Mais leur faible voix fut étouffée par l’enthousiasme général.

—Allez, la musique!

Si l’enthousiasme n’avait pas suffi, c’était là de quoi étouffer de bien autres bruits que les clameurs essoufflées de nos deux invalides.

Jean Lagard bondit dans l’arène, suivi de son premier antagoniste, l’illustre Plantehoux.

Jean était nu, comme c’est la coutume. Un étroit caleçon rayé rouge et noir lui serrait les reins. C’était la perfection de la structure humaine, et vous eussiez dit, quand il se posa immobile au milieu de l’arène, un marbre antique, échappé par miracle aux injures des siècles.

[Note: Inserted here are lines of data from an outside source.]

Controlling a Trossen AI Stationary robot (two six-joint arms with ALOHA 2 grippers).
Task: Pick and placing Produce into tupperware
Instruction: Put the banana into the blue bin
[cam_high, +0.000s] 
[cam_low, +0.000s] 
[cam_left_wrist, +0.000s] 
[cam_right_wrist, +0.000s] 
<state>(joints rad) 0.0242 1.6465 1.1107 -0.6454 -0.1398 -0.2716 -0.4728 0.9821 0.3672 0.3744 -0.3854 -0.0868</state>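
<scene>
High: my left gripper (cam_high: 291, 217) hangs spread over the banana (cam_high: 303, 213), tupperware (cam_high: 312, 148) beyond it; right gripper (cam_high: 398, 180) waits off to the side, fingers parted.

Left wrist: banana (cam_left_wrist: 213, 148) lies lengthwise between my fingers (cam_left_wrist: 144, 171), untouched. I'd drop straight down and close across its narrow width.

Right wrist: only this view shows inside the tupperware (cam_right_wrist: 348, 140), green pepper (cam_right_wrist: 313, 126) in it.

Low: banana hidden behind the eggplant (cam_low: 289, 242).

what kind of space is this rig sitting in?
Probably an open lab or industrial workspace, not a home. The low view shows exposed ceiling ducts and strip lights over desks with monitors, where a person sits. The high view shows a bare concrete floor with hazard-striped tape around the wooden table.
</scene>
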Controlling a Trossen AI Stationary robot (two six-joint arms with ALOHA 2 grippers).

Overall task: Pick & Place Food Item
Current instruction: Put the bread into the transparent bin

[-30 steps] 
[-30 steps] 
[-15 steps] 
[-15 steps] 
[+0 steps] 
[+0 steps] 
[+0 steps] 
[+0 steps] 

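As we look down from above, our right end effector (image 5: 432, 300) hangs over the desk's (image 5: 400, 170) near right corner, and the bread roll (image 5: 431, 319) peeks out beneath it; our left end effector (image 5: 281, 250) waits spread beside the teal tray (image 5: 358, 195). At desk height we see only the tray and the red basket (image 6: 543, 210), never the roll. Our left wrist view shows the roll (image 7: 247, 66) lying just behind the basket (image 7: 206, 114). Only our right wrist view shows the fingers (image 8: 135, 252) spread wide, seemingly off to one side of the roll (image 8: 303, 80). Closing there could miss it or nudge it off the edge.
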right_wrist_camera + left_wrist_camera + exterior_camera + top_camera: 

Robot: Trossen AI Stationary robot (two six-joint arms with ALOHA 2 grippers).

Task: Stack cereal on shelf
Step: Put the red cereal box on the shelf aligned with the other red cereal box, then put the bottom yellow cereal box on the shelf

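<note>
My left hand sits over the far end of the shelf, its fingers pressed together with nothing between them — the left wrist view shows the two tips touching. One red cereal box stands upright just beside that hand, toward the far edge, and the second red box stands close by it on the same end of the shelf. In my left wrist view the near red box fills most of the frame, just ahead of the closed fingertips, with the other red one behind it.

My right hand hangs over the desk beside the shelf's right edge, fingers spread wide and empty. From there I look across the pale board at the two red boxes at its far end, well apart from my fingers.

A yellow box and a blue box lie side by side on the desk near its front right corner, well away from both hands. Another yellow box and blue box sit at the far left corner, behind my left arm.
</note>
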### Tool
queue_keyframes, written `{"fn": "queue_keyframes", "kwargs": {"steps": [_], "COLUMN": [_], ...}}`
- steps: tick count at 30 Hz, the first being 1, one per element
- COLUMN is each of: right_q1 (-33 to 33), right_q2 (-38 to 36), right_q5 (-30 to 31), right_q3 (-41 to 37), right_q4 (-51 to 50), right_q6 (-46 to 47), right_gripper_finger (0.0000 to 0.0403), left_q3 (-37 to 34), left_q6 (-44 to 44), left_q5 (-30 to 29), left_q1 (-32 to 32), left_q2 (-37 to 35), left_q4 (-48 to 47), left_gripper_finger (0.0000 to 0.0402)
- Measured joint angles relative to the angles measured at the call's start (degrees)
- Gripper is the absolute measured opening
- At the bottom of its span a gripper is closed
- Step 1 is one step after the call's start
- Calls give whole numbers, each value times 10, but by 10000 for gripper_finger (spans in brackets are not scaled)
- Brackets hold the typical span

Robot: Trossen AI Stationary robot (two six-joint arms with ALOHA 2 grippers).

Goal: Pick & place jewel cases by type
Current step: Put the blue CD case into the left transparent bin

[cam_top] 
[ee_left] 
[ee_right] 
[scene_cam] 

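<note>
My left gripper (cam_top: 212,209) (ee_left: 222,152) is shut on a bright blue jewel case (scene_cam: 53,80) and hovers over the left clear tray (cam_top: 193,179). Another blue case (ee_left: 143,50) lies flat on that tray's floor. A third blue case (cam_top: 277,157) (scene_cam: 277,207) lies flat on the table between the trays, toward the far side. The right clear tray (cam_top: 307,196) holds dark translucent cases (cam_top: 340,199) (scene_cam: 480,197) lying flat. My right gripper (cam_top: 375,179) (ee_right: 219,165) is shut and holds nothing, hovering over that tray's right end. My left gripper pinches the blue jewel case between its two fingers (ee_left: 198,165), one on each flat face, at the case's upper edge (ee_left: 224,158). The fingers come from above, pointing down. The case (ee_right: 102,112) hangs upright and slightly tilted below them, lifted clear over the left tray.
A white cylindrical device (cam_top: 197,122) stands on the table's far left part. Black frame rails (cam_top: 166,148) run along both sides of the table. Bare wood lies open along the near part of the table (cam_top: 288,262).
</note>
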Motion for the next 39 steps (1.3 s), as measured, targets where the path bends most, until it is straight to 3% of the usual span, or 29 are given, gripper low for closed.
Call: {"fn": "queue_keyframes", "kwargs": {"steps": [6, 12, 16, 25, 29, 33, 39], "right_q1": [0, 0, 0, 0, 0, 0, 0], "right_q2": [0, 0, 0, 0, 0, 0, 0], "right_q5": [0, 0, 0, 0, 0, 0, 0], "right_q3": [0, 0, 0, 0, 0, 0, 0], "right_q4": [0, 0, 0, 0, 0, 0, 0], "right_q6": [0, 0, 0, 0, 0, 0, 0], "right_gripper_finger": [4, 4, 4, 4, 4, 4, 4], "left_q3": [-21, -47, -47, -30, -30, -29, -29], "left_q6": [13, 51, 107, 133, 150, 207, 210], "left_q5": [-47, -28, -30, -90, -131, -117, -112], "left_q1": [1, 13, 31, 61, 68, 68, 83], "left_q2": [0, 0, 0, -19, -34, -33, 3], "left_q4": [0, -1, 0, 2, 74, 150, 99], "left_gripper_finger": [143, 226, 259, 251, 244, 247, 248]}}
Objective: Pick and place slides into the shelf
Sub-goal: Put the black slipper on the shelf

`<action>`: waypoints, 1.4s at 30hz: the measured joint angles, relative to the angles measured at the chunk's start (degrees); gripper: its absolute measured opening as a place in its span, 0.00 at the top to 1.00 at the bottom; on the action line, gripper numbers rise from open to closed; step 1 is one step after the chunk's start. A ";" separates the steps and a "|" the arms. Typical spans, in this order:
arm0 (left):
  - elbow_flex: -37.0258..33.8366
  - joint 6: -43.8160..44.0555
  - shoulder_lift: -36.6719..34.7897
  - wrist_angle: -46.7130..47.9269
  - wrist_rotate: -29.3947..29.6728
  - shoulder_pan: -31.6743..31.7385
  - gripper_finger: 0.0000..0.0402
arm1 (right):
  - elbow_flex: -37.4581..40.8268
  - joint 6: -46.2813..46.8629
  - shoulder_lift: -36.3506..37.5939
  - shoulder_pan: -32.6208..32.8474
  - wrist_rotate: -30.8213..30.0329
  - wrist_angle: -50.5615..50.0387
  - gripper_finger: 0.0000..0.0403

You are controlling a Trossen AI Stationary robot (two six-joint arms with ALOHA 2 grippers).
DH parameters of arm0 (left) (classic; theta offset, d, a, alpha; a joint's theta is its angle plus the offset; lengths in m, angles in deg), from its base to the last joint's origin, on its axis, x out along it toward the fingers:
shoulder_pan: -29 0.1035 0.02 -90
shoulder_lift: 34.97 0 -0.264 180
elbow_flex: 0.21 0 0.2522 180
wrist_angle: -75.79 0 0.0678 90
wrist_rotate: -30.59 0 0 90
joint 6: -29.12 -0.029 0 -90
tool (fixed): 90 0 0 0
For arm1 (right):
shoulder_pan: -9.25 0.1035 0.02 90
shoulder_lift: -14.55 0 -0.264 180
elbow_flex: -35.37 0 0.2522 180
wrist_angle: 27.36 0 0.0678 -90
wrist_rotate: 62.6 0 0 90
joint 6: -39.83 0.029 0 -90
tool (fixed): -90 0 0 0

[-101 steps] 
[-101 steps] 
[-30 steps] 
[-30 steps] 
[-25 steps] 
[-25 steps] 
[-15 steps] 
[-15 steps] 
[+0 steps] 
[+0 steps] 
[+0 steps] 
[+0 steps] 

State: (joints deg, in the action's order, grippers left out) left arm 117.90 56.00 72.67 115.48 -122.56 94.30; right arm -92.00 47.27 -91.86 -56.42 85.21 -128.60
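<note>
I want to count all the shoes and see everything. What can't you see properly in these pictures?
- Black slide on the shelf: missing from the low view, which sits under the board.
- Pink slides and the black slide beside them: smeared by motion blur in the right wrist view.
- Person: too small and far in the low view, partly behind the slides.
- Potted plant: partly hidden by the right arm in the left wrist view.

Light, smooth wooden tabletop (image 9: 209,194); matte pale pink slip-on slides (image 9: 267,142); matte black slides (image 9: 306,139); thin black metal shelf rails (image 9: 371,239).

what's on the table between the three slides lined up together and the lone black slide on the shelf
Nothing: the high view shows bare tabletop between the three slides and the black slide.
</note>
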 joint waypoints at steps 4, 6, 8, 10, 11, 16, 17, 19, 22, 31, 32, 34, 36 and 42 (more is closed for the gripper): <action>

M. Plantehoux était beaucoup plus grand et beaucoup plus gros que Jean. Il présentait le type accompli de cette vulgaire vigueur qui émerveille nos foules en foire: bras volumineux et musclés brutalement, jambes pléthoriques, vastes épaules supportant un cou très-court, surmonté par une tête de batracien. En marchant, il faisait saillir ses pectoraux, et ses poignets, posés sur ses hanches, gonflaient par un effort coquet et caché ce bourrelet brachial dont les athlètes sont si fiers et dont le nom scientifique est tombé dans le ruisseau: les biceps.

En voyant ces deux hommes en face l’un de l’autre, tout profane eût parié pour M. Plantehoux. Mais il y avait peu de profanes chez Barbedor et ce fut Jean Lagard qui fut bruyamment acclamé.

Après quoi, on les vit se poser tous deux souriants et alertes, puis se tâter.

Se tâter, c’est chercher la prise.

Ce jeu a véritablement quelque chose de gracieux et de mystérieux. Rien dans ses préludes n’annonce les violences du dénoûment. Ils sont là, calmes et en apparence débonnaires. Leurs têtes amies se touchent. Leurs mains luttent si doucement, que vous croiriez à des caresses.